WHAT ARE HYPERBARIC CHAMBERS USED TO TREAT? 

Hyperbaric oxygen therapy is a proven treatment for decompression sickness, a condition that some people develop after SCUBA diving, wherein the high pressure of being deep under water causes nitrogen to form in their blood vessels. 

This typically causes muscle and joint aches and fatigue, but in rare cases can prove fatal. Hyperbaric oxygen therapy reverses the process that allows the dangerous nitrogen bubbles to form. 

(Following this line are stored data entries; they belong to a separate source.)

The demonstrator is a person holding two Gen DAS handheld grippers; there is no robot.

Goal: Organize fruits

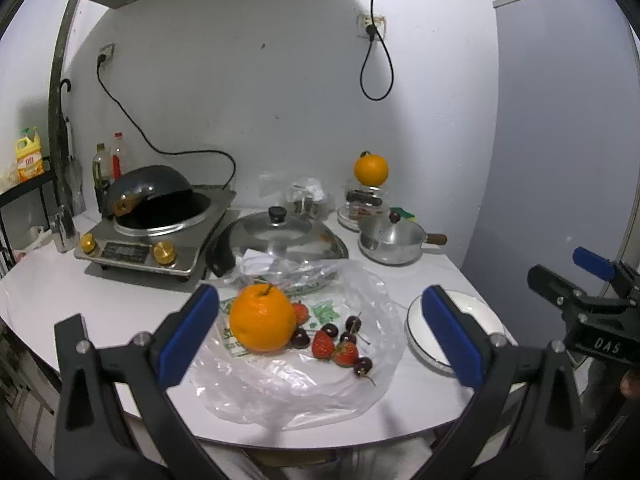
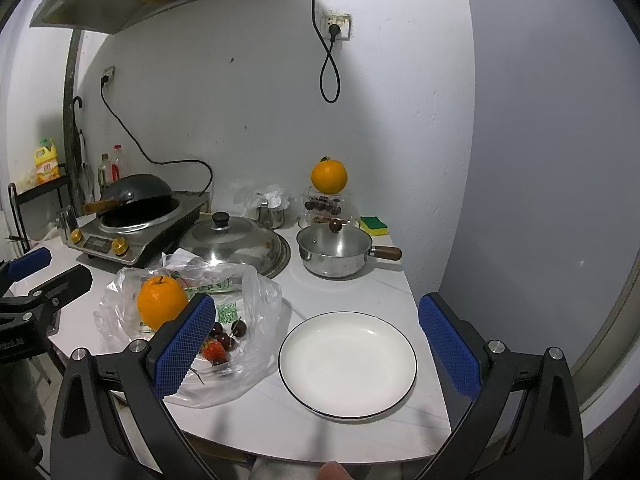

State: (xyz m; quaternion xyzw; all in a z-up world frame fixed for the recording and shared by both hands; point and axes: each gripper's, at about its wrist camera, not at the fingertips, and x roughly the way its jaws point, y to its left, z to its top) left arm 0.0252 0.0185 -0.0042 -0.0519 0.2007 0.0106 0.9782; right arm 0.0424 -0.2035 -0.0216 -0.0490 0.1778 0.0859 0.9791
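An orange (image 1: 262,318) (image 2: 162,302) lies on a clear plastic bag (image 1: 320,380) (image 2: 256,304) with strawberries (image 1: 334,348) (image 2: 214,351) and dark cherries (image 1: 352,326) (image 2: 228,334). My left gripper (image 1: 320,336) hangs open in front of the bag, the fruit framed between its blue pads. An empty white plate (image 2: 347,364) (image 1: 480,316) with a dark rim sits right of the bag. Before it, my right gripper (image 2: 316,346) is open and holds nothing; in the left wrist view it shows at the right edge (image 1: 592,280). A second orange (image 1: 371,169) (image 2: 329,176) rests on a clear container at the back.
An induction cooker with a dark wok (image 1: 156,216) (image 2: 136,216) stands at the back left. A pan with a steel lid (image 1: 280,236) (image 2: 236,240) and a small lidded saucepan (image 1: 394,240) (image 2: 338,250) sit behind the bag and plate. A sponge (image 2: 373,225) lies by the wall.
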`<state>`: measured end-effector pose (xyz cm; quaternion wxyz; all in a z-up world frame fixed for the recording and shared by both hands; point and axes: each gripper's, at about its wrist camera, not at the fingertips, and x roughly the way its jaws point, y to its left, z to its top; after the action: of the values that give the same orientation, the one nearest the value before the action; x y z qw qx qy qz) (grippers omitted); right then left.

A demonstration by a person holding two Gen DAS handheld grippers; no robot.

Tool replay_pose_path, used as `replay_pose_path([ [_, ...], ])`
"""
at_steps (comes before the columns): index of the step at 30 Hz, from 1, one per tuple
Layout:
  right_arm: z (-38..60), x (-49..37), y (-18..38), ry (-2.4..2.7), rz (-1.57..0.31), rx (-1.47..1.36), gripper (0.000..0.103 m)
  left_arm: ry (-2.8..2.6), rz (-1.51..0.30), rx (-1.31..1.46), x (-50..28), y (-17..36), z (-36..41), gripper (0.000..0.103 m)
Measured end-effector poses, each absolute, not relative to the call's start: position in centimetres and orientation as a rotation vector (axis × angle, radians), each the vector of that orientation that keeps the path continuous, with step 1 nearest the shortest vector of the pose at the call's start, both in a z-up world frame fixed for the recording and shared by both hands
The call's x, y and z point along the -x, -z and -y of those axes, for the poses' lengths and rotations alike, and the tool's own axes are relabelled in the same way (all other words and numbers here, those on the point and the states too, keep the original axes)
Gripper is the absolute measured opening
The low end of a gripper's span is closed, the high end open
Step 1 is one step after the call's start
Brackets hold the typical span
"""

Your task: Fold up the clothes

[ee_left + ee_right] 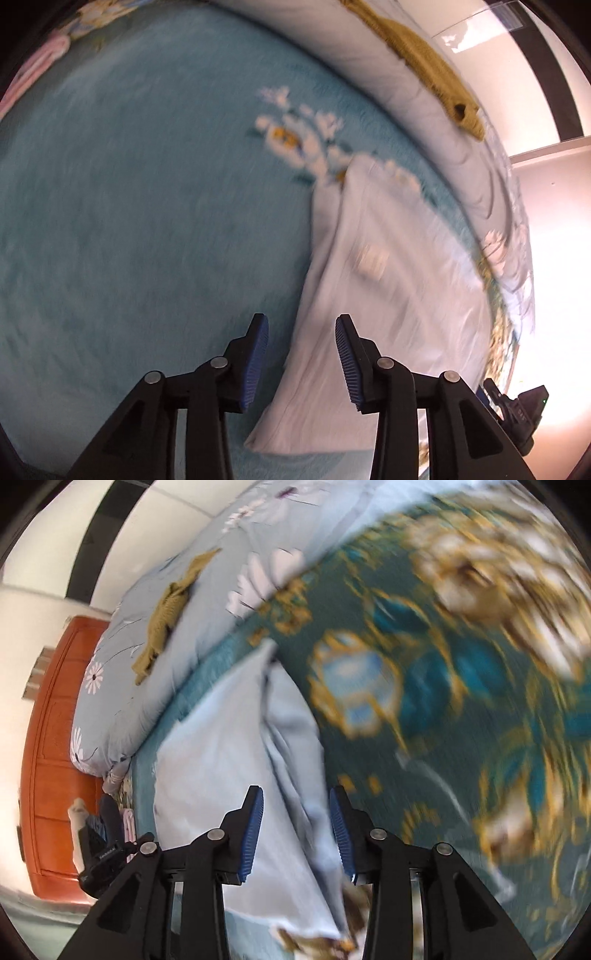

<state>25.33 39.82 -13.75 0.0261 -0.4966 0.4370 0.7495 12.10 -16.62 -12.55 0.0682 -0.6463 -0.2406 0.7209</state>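
A pale blue garment (388, 295), folded into a long strip, lies on a teal blanket (129, 221) with white flowers. My left gripper (301, 321) hovers over the strip's left edge near its close end, open, with nothing pinched between the blue pads. In the right wrist view the same garment (221, 757) runs away from me beside a dark teal and gold patterned spread (461, 701). My right gripper (296, 794) is open above the garment's creased right edge. The cloth lies below the pads and is not pressed. Both views are blurred.
A rolled pale blue floral quilt (122, 701) lies along the far side, with an olive knitted garment (166, 609) on top of it. The olive garment (424, 62) also shows in the left wrist view. An orange-brown wooden panel (55, 738) stands beyond the bed.
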Motion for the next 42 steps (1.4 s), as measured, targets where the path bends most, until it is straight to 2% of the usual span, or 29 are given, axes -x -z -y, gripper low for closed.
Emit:
replay_pose_path([
  [2,-39.2,-27.6,14.6,-2.259,-1.426,1.533,0.039,-2.145,0.693,1.992,-13.0,12.8,16.4,0.042],
  [5,-38.3,-29.9,15.3,-2.201,-1.430,1.544,0.039,-2.113,0.619,2.025,-13.6,12.6,15.5,0.047],
  [13,-37.1,-32.1,16.8,-2.059,-1.683,1.429,0.039,-1.999,0.510,2.097,-14.8,12.9,13.8,0.049],
  [19,-36.5,-32.5,17.0,-2.023,-1.754,1.321,0.039,-1.976,0.544,2.087,-15.4,12.5,13.9,0.047],
  [20,-36.4,-32.5,17.0,-2.013,-1.759,1.305,0.039,-1.976,0.551,2.086,-15.4,12.4,14.0,0.047],
  [21,-36.3,-32.6,16.9,-2.007,-1.758,1.286,0.038,-1.978,0.556,2.085,-15.5,12.3,14.1,0.041],
  [22,-36.3,-32.6,16.8,-2.001,-1.757,1.271,0.033,-1.984,0.558,2.088,-15.6,12.2,14.3,0.031],
  [23,-36.2,-32.6,16.8,-1.993,-1.751,1.266,0.020,-1.990,0.563,2.092,-15.6,12.1,14.5,0.027],
  [25,-36.0,-32.6,16.7,-1.983,-1.757,1.261,0.011,-1.986,0.586,2.087,-15.8,11.9,14.7,0.010],
  [29,-35.4,-31.8,15.4,-2.006,-1.648,1.333,0.005,-1.980,0.562,2.112,-16.4,11.2,14.7,0.007],
  [35,-35.6,-32.7,14.1,-2.026,-1.542,1.405,0.004,-1.995,0.469,2.188,-17.4,10.8,14.3,0.007],
  [38,-35.4,-33.0,15.3,-1.998,-1.580,1.402,0.004,-2.026,0.431,2.162,-17.4,10.2,13.9,0.007],
  [42,-35.3,-33.3,15.6,-2.010,-1.597,1.389,0.004,-2.089,0.481,2.112,-17.3,8.7,14.6,0.011],
])
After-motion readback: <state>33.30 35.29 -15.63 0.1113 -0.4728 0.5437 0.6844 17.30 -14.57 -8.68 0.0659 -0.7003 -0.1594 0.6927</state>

According to the Mayo Clinic, doctors may also recommend hyperbaric oxygen therapy for:   

  • Anemia, severe
  • Brain abscess
  • Bubbles of air in your blood vessels (arterial gas embolism)
  • Burn
  • Decompression sickness
  • Carbon monoxide poisoning
  • Crushing injury
  • Deafness, sudden
  • Gangrene
  • Infection of skin or bone that causes tissue death
  • Non-healing wounds, such as a diabetic foot ulcer
  • Radiation injury
  • Skin graft or skin flap at risk of tissue death
  • Vision loss, sudden and painless   

Although claims have been made that the therapy helps a whole hosts of other medical issues, there is only scientific evidence to support the above uses. 

There isn’t significant reason to believe it treats conditions like fibromyalgia, depression or chronic fatigue syndrome.